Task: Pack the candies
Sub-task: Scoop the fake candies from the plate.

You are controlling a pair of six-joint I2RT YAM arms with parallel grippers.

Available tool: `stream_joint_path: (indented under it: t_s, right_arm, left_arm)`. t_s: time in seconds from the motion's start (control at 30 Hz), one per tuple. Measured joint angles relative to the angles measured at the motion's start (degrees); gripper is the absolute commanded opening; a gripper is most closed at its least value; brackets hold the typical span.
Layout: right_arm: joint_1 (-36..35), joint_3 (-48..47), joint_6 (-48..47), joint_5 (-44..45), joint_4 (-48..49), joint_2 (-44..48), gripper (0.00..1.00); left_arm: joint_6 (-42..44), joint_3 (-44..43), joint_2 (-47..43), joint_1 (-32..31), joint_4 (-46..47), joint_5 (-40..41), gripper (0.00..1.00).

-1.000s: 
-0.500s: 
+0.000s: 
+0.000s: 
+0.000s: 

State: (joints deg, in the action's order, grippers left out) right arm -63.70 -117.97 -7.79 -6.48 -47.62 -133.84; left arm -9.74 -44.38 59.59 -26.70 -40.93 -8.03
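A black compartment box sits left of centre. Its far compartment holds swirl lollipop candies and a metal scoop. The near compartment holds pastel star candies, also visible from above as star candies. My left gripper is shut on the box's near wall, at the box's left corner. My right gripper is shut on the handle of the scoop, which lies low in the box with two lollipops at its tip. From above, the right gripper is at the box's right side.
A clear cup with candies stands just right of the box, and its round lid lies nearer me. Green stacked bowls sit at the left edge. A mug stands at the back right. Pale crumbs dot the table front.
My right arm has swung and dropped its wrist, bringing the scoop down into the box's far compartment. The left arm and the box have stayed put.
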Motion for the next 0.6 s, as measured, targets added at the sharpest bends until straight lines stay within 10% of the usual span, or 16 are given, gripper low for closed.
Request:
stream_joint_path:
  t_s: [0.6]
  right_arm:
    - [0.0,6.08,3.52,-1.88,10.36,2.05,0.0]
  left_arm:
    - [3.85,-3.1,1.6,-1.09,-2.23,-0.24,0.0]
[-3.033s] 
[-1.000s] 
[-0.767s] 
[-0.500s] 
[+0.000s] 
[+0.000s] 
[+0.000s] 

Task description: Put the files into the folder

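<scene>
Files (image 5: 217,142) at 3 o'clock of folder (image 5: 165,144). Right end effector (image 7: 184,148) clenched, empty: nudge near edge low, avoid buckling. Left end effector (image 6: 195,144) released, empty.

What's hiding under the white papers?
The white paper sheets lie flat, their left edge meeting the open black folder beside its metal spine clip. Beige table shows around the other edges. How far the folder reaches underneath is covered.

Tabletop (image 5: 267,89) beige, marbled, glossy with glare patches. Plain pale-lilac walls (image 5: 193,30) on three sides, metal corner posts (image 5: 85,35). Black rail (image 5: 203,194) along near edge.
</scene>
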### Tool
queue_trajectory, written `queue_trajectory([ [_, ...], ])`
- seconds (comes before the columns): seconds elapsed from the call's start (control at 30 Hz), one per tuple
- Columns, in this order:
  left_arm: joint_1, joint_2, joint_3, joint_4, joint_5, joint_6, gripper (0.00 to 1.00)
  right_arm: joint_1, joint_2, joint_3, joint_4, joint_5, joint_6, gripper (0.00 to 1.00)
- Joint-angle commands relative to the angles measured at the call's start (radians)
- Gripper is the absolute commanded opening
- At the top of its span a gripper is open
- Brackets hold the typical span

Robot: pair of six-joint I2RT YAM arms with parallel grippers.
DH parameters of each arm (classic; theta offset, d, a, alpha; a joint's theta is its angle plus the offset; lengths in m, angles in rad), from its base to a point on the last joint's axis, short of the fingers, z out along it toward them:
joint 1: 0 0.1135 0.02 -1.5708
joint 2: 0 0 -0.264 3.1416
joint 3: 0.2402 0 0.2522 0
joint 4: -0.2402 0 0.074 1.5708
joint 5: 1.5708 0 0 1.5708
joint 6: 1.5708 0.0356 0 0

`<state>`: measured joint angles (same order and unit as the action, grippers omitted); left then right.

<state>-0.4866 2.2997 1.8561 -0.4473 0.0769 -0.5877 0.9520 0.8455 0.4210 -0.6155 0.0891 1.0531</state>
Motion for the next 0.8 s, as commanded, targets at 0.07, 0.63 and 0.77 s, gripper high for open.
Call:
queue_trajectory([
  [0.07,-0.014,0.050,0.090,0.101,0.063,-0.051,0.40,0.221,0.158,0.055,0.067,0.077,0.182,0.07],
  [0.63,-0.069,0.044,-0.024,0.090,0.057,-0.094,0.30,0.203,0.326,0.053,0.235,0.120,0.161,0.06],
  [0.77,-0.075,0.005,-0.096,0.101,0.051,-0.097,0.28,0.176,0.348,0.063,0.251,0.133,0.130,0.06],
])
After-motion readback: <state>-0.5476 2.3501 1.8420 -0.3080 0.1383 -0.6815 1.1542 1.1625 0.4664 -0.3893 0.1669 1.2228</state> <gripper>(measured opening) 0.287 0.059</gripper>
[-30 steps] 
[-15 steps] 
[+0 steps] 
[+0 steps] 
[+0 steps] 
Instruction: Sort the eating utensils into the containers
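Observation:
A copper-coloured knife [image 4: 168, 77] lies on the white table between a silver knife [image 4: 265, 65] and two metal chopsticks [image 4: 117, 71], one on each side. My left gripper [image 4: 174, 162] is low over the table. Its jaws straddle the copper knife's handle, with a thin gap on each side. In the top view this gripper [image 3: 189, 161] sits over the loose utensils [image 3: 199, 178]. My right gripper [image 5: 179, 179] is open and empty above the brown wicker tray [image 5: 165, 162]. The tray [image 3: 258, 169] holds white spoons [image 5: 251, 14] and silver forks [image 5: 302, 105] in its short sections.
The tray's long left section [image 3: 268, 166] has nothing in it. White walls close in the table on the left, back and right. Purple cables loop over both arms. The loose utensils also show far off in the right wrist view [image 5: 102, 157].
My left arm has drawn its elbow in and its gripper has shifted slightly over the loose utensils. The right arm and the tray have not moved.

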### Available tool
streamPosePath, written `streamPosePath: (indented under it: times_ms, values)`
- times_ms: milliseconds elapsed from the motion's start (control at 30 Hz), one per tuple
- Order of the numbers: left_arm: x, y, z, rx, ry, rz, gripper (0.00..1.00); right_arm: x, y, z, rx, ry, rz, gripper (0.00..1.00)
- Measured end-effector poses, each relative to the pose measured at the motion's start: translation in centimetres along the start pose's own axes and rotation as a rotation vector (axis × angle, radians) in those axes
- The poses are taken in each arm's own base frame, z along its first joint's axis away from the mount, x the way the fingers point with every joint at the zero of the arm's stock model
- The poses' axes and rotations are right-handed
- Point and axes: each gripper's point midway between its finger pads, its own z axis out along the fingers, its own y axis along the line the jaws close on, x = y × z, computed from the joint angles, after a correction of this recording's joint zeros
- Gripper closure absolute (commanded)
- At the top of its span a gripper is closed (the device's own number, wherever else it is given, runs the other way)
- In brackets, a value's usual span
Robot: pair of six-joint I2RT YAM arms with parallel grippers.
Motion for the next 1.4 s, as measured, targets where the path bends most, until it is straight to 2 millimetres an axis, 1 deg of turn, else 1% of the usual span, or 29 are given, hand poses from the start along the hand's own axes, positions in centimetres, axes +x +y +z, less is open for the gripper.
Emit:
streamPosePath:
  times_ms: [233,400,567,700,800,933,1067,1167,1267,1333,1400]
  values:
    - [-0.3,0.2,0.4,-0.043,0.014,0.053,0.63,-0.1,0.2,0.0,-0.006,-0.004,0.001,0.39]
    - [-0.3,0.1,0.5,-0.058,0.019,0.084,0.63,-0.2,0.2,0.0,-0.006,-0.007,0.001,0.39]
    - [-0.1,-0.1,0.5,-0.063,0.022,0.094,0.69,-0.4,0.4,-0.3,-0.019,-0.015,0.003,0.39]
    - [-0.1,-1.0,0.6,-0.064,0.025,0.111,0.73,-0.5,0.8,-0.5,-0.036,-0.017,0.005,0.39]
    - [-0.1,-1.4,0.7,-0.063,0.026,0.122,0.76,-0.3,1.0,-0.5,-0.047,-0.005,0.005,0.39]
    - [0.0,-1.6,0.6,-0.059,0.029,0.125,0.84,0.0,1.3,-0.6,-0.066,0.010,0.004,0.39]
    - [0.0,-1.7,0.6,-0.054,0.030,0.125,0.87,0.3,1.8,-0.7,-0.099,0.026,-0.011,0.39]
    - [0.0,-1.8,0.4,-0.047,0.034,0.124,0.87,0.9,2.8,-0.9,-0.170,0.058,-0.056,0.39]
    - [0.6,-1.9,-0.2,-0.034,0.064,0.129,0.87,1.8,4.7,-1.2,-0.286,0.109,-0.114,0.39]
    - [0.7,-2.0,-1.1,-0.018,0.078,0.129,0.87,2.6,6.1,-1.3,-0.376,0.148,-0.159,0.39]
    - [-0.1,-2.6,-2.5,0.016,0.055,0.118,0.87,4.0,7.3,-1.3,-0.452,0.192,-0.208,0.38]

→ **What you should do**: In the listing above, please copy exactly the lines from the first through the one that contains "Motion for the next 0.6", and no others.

→ **Expected answer**:
Task: Pack the candies
Sub-task: Scoop the fake candies from the plate.

You are controlling a pair of six-joint I2RT YAM arms with parallel grippers.

Available tool: `stream_joint_path: (indented under it: t_s, right_arm, left_arm)`. t_s: time in seconds from the motion's start (control at 30 Hz), one per tuple. Measured joint angles relative to the angles measured at the motion's start (degrees); gripper is the absolute commanded opening; a gripper is most closed at its least value; brackets hold the typical span.
Layout: right_arm: joint_1 (-36..35), joint_3 (-48..47), joint_6 (-48..47), joint_5 (-44..45), joint_4 (-48..49), joint_2 (-44..48), gripper (0.00..1.00); left_arm: joint_6 (-42..44), joint_3 (-44..43), joint_2 (-47..43), joint_1 (-32..31), joint_4 (-46..47), joint_5 (-40..41), gripper (0.00..1.00).

-1.000s: 
-0.500s: 
+0.000s: 
+0.000s: 
+0.000s: 

State: (joints deg, in the action's order, grippers left out) right arm -63.70 -117.97 -7.79 -6.48 -47.62 -133.84; left arm -9.74 -44.38 59.59 -26.70 -40.93 -8.03
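A black compartment box sits left of centre. Its far compartment holds swirl lollipop candies and a metal scoop. The near compartment holds pastel star candies, also visible from above as star candies. My left gripper is shut on the box's near wall, at the box's left corner. My right gripper is shut on the handle of the scoop, which lies low in the box with two lollipops at its tip. From above, the right gripper is at the box's right side.
A clear cup with candies stands just right of the box, and its round lid lies nearer me. Green stacked bowls sit at the left edge. A mug stands at the back right. Pale crumbs dot the table front.
My right arm has swung and dropped its wrist, bringing the scoop down into the box's far compartment. The left arm and the box have stayed put.
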Motion for the next 0.6 s, as measured, targets added at the sharpest bends until straight lines stay within 10% of the usual span, or 16 are given, gripper low for closed.

This completes the exercise.